## WHAT TO WORK ON
In the records below, find the line with "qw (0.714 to", then retype it and every following line exactly, stopping after the line with "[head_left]". Leave the pictures out.

(Stored items)
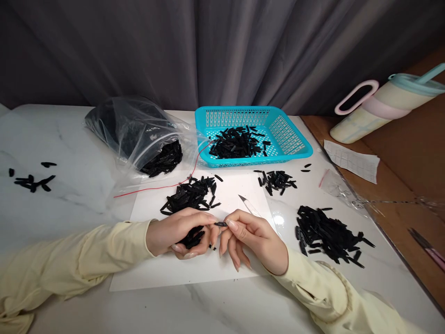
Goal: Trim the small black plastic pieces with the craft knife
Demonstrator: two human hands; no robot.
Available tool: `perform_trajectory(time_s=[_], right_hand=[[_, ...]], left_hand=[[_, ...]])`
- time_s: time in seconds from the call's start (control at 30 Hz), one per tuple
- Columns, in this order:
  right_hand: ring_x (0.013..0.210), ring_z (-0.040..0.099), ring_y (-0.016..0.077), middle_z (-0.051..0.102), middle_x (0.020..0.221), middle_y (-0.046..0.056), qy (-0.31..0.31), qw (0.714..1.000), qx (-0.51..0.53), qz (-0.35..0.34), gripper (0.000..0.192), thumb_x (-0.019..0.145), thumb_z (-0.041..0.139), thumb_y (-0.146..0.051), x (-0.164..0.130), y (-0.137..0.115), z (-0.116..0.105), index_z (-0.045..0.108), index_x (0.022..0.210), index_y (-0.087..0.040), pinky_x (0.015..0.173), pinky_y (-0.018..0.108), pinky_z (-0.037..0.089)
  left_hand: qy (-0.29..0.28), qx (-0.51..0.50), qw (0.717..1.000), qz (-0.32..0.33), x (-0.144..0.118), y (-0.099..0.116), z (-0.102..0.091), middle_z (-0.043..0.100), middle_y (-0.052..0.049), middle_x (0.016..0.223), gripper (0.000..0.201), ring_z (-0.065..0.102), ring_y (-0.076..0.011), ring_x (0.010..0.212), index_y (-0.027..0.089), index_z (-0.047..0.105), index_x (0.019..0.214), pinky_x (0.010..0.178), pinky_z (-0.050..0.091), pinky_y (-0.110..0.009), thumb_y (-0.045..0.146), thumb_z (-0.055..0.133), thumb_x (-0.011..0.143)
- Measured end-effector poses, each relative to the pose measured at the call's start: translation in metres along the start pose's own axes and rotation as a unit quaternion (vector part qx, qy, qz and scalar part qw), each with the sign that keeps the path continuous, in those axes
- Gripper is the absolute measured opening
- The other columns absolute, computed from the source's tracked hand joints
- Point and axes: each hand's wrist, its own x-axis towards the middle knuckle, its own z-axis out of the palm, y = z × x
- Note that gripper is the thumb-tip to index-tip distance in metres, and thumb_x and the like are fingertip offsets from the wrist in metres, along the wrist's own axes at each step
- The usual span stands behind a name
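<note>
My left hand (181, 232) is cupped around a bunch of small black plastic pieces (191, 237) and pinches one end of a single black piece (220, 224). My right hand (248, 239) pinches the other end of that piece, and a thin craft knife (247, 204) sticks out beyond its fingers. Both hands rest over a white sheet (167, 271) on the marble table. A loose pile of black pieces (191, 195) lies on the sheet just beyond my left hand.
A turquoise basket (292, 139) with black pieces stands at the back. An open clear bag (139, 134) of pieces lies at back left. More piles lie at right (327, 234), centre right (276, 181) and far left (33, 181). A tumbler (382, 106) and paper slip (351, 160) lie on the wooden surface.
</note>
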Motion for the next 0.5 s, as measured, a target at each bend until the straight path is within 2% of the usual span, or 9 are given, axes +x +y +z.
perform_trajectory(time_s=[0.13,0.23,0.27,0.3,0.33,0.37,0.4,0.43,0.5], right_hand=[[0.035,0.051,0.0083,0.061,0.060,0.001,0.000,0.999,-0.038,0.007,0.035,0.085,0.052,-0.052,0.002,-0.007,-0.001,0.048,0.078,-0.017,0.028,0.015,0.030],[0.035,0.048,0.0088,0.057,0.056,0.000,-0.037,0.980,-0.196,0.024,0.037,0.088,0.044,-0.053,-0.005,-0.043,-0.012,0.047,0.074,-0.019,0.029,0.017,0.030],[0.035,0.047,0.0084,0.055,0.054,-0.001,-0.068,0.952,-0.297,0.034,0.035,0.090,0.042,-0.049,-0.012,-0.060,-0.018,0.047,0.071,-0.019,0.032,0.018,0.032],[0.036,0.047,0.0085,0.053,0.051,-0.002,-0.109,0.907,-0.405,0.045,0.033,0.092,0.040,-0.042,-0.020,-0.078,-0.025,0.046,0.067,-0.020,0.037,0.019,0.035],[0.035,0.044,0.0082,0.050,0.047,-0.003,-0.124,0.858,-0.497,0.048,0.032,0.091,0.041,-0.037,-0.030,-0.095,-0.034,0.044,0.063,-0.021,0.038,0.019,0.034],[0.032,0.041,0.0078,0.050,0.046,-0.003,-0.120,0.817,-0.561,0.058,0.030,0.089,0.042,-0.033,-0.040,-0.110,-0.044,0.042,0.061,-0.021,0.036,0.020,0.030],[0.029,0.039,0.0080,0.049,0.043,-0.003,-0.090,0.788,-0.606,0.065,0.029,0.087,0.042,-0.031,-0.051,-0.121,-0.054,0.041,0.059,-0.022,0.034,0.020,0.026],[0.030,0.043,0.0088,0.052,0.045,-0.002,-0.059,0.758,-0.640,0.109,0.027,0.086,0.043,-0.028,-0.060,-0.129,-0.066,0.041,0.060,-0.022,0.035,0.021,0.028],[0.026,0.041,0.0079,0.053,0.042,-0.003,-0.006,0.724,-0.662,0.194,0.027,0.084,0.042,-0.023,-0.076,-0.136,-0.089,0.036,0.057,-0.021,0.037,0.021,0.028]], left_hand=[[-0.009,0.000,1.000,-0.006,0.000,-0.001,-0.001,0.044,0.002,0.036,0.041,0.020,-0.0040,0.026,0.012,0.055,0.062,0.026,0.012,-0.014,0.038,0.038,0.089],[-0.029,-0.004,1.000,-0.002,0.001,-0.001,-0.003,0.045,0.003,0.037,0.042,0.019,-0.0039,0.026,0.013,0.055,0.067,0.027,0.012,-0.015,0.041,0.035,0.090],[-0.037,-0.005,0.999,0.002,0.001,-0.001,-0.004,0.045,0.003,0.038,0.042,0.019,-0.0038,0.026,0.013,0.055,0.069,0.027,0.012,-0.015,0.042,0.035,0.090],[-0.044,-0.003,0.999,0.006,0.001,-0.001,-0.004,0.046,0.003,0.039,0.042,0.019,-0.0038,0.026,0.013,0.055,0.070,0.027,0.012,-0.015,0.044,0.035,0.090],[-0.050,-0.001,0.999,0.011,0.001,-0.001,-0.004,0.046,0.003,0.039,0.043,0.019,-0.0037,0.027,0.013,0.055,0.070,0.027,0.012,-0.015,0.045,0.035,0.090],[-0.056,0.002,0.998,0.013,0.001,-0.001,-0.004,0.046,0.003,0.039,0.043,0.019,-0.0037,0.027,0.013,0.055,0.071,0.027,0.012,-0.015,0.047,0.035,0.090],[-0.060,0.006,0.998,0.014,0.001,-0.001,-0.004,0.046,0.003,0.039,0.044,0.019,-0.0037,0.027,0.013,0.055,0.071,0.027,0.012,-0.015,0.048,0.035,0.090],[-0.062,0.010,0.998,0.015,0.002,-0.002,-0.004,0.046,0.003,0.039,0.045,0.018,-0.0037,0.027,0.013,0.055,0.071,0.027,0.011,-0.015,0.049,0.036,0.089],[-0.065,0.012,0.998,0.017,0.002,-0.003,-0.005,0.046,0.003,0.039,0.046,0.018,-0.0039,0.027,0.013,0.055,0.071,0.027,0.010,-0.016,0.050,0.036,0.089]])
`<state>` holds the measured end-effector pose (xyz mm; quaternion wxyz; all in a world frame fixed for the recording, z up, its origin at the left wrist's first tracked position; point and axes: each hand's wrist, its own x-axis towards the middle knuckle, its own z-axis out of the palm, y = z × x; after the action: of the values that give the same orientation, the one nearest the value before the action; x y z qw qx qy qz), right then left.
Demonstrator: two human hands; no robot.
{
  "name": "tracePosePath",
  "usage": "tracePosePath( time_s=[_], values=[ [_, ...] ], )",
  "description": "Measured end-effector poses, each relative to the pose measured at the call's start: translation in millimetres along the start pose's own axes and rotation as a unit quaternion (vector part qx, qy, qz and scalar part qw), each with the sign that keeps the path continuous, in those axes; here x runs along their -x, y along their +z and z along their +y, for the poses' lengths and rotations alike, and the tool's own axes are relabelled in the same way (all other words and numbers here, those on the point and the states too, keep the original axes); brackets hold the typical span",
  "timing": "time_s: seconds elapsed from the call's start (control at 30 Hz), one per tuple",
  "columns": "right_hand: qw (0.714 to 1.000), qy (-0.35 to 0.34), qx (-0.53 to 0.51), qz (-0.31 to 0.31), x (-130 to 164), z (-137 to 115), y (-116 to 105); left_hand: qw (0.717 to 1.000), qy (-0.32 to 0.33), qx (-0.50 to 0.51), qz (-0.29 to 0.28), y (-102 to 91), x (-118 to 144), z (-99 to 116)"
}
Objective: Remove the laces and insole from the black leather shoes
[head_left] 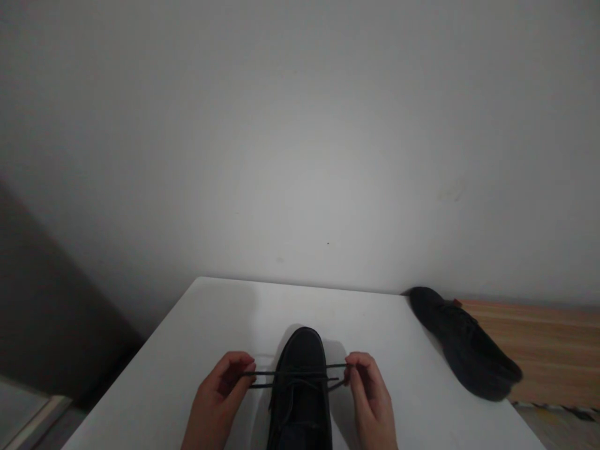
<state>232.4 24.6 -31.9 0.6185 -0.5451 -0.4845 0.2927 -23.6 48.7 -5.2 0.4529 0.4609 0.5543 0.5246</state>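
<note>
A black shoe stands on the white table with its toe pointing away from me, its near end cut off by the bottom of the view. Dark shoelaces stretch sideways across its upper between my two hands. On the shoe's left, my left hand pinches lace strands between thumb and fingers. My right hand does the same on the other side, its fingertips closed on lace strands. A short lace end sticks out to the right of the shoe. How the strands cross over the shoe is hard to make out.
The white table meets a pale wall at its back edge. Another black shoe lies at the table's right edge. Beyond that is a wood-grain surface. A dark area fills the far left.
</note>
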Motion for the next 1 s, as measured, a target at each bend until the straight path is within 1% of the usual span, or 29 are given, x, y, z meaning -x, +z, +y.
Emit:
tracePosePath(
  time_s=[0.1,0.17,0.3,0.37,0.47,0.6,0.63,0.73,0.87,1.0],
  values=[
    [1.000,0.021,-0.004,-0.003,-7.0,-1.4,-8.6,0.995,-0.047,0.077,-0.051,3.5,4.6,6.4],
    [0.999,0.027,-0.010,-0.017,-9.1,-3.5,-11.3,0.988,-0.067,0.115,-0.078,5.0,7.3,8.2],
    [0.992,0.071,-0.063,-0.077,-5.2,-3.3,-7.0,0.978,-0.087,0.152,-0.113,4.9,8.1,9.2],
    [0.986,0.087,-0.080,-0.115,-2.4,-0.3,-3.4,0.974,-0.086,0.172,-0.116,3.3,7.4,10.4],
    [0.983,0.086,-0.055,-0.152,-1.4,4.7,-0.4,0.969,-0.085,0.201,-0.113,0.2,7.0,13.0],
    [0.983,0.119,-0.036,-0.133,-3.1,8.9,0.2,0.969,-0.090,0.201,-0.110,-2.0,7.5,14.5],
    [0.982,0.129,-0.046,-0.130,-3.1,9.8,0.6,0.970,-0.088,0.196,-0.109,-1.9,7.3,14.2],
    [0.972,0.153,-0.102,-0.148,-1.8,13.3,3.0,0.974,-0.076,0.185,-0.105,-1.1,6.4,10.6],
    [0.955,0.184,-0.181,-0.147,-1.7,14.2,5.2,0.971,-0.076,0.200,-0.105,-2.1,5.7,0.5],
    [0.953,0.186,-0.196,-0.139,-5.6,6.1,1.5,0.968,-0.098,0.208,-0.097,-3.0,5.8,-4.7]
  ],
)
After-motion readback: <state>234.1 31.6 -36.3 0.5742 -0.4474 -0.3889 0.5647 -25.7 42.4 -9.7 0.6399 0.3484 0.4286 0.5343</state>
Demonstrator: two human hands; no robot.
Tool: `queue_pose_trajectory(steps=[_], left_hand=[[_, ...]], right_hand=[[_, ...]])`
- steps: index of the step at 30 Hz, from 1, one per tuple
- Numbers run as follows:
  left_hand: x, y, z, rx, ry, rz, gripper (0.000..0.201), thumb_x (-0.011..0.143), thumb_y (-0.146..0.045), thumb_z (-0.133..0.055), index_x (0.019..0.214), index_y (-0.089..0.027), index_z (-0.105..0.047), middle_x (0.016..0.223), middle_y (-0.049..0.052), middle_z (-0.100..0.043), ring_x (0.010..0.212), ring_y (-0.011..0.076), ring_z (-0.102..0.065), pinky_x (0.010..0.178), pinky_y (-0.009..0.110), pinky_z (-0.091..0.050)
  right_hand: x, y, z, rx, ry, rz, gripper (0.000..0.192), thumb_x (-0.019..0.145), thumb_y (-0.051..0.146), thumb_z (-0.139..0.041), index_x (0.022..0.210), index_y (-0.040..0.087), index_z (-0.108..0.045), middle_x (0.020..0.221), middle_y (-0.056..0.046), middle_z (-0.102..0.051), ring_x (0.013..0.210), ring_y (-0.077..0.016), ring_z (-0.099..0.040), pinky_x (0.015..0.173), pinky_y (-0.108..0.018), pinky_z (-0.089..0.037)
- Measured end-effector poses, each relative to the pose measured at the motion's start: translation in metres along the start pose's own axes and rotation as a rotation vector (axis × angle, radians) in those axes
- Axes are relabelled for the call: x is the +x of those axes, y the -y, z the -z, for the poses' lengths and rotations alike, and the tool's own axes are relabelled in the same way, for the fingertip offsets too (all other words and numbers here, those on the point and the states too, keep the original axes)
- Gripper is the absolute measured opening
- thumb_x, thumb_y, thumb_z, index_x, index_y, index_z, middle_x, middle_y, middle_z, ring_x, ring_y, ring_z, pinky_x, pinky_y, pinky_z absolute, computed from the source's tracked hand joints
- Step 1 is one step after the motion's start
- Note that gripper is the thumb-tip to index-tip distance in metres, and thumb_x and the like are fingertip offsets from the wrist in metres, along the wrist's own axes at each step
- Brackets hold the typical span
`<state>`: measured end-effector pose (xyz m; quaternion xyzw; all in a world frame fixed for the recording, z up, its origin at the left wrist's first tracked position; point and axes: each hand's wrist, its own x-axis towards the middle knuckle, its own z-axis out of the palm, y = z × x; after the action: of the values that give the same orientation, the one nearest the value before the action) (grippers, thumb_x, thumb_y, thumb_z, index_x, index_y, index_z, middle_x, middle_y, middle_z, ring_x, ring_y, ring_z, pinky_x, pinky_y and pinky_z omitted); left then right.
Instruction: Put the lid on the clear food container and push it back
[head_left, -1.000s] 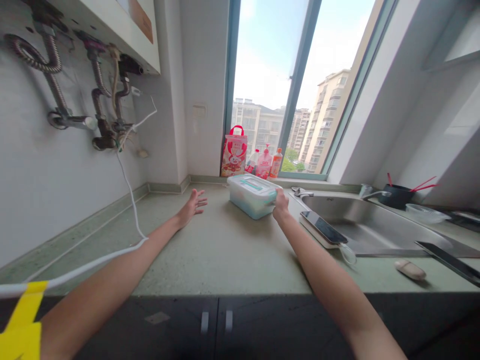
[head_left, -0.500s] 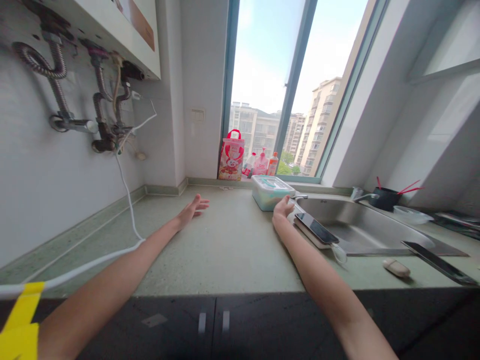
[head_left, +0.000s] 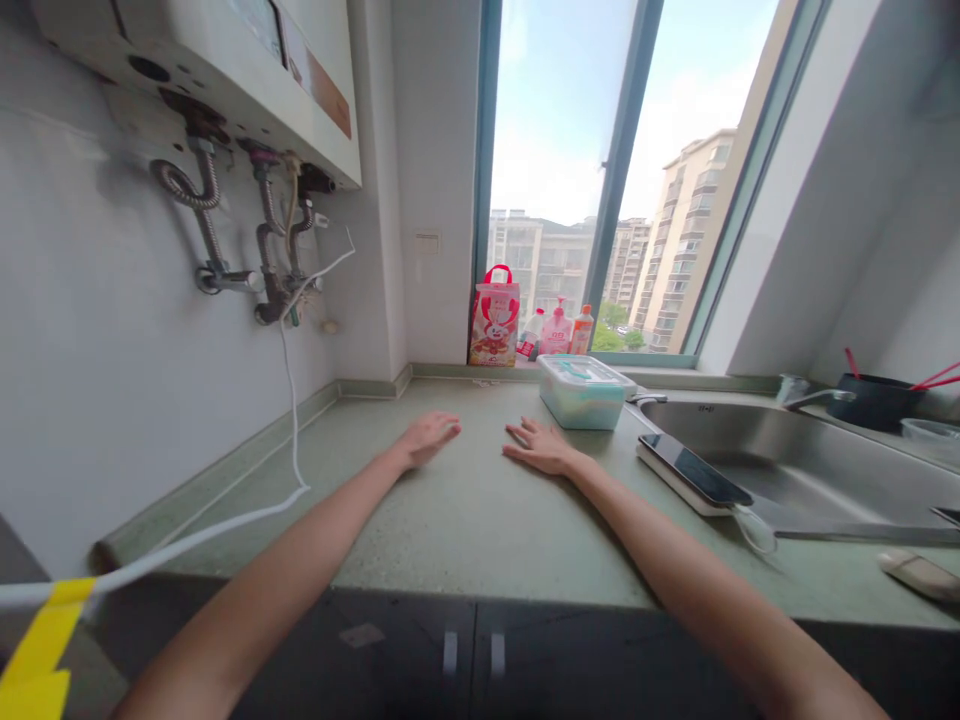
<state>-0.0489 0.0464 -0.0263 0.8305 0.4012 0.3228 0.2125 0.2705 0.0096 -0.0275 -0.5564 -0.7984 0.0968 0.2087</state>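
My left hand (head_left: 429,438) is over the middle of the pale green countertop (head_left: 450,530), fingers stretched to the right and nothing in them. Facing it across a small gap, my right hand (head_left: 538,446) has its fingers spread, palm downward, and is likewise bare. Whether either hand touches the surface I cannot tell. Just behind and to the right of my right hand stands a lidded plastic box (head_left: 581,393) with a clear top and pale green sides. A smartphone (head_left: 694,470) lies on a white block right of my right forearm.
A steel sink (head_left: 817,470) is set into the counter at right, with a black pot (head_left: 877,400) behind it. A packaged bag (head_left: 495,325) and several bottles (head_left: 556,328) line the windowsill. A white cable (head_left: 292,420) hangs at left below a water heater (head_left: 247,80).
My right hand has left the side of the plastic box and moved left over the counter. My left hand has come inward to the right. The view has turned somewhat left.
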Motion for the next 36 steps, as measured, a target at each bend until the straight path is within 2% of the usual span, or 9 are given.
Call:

## REPLY
  "columns": "right_hand: qw (0.714 to 1.000), qy (-0.35 to 0.34), qx (-0.53 to 0.51), qz (-0.31 to 0.31), x (-130 to 164), z (-137 to 115), y (-116 to 105); left_hand: qw (0.717 to 1.000), qy (-0.32 to 0.33), qx (-0.50 to 0.51), qz (-0.29 to 0.28), y (-102 to 91), x (-118 to 144), z (-99 to 116)"
}
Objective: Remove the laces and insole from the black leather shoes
[head_left] 

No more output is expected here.